Aim of the task:
Verbatim, and with nothing else, reproduce the data below from its first line through the line containing "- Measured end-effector".

+++++

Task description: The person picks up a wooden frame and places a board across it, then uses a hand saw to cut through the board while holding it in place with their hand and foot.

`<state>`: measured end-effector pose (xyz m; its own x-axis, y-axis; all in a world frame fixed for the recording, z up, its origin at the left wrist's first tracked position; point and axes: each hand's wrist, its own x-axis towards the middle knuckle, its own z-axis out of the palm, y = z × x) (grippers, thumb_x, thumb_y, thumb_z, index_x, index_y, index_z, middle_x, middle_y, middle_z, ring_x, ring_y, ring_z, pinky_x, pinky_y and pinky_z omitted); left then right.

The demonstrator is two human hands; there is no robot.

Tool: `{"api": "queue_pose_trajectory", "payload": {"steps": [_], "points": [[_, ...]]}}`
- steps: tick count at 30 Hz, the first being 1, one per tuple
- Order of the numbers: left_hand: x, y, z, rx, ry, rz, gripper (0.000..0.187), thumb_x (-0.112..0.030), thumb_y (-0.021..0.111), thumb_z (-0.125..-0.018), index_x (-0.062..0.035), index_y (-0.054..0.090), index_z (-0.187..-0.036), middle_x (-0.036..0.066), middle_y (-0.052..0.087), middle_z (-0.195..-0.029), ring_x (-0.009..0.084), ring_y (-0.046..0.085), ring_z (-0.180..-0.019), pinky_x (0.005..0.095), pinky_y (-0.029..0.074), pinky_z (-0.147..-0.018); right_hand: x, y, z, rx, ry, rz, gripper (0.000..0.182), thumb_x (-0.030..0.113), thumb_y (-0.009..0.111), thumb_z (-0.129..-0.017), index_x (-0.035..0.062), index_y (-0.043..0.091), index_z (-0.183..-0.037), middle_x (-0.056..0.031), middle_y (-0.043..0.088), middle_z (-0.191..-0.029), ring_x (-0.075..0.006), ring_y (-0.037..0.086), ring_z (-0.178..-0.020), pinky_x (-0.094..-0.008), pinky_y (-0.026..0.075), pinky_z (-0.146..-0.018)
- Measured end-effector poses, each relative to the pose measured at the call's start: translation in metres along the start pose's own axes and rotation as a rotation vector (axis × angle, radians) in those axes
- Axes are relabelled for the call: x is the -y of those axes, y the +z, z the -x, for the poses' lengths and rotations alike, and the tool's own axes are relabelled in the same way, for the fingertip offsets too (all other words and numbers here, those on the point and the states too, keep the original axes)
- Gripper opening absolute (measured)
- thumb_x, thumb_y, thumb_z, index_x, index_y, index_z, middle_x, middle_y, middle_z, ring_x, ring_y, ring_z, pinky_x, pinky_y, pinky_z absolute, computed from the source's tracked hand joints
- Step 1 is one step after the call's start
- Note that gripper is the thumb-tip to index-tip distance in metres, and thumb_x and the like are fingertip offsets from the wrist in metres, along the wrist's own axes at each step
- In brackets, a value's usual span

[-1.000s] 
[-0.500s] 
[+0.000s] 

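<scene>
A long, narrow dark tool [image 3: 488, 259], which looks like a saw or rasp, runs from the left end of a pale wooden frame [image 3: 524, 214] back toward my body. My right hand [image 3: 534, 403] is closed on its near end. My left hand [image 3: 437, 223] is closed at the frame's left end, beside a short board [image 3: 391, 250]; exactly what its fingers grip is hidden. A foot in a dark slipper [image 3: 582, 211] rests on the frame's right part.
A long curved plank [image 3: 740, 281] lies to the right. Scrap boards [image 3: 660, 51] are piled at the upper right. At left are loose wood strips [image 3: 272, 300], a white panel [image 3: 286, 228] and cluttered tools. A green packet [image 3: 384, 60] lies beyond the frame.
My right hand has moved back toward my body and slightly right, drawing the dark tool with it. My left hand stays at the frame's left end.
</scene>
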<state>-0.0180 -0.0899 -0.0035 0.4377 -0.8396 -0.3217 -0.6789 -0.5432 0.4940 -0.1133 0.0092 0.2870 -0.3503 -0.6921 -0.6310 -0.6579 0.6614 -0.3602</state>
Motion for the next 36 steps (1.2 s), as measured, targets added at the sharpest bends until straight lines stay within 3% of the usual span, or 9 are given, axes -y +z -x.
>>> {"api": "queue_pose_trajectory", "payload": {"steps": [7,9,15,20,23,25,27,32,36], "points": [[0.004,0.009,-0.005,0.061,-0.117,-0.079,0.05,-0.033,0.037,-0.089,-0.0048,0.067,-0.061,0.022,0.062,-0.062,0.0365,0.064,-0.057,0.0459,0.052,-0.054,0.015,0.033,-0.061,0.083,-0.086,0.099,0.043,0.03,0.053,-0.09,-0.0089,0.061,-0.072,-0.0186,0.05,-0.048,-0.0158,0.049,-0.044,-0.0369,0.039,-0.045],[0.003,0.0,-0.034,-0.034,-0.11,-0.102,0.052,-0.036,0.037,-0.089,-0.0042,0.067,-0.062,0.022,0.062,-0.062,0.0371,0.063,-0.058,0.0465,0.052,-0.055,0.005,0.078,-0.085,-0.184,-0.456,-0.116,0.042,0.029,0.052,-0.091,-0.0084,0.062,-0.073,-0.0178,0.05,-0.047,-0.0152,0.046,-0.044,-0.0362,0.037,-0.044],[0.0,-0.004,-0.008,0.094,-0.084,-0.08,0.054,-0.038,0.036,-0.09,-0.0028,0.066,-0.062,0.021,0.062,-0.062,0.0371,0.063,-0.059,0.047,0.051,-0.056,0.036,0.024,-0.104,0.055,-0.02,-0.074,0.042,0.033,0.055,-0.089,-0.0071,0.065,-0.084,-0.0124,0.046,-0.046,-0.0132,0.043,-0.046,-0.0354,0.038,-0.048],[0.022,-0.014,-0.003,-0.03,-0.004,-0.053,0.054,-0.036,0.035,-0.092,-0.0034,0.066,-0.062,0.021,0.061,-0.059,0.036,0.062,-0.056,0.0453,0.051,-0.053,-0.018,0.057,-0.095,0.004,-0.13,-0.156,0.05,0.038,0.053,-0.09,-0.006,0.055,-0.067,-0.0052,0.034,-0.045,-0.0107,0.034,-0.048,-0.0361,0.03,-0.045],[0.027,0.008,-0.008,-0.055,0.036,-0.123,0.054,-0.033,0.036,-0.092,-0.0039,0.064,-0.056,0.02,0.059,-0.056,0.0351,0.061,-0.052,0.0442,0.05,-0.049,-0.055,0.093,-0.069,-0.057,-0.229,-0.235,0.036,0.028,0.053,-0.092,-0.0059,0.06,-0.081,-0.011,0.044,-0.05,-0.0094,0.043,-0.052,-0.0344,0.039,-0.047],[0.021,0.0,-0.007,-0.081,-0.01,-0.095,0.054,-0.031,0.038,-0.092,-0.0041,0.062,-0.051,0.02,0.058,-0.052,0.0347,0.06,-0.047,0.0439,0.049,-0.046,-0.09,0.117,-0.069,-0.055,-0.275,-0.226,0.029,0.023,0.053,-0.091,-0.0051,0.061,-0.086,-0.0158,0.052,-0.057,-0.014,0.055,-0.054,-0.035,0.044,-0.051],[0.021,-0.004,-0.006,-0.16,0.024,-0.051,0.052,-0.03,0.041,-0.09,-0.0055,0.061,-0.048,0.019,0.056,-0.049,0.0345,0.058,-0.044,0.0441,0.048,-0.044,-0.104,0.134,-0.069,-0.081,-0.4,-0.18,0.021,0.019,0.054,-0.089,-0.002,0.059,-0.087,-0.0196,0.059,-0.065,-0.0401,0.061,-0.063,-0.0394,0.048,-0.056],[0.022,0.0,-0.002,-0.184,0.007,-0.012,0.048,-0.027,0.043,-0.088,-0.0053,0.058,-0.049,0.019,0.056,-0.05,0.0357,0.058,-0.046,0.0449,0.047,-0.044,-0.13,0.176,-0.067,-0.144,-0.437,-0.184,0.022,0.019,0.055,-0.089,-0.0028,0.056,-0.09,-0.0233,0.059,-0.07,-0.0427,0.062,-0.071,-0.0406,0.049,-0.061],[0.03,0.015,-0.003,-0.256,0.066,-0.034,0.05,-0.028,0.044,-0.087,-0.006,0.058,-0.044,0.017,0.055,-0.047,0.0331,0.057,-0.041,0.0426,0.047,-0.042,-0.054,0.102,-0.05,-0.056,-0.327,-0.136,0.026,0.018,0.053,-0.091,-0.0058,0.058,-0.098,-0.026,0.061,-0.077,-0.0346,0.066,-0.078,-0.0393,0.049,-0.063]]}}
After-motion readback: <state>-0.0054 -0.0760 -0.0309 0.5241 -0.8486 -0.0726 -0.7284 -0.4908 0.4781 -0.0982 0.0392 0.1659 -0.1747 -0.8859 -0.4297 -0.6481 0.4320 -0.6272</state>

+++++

Exercise answer:
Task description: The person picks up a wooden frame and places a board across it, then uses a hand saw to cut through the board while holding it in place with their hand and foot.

`<state>`: measured end-effector pose (xyz m; its own x-axis, y-axis; all in a world frame fixed for the recording, z up, its origin at the left wrist's first tracked position; point and axes: each hand's wrist, its own x-axis towards the middle knuckle, its own z-axis out of the palm, y = z × x) (grippers, thumb_x, thumb_y, thumb_z, index_x, index_y, index_z, middle_x, middle_y, middle_z, ring_x, ring_y, ring_z, pinky_x, pinky_y and pinky_z omitted); left then right.

The demonstrator is two human hands; there is no robot.

Tool: `{"api": "queue_pose_trajectory", "payload": {"steps": [_], "points": [[_, ...]]}}`
- steps: tick count at 30 Hz, the first being 1, one per tuple
- Order of the numbers: left_hand: x, y, z, rx, ry, rz, gripper (0.000..0.187), thumb_x (-0.112..0.030), thumb_y (-0.021..0.111), thumb_z (-0.125..-0.018), index_x (-0.062..0.035), index_y (-0.054..0.090), index_z (-0.187..-0.036), middle_x (-0.036..0.066), middle_y (-0.052..0.087), middle_z (-0.195..-0.029), ring_x (-0.009..0.084), ring_y (-0.046..0.085), ring_z (-0.180..-0.019), pinky_x (0.005..0.095), pinky_y (-0.029..0.074), pinky_z (-0.147..-0.018); right_hand: x, y, z, rx, ry, rz, gripper (0.000..0.182), thumb_x (-0.030..0.113), thumb_y (-0.009..0.111), thumb_z (-0.129..-0.017), index_x (-0.035..0.062), index_y (-0.043..0.091), index_z (-0.183..-0.037), middle_x (-0.056..0.031), middle_y (-0.043..0.088), middle_z (-0.191..-0.029), ring_x (-0.075..0.006), ring_y (-0.037..0.086), ring_z (-0.178..-0.020), pinky_x (-0.094..-0.008), pinky_y (-0.026..0.075), pinky_z (-0.146..-0.018)
- Measured end-effector poses, each relative to the pose measured at the call's start: translation in metres along the start pose's own axes and rotation as a rotation vector (axis × angle, radians) in those axes

This output is now complete.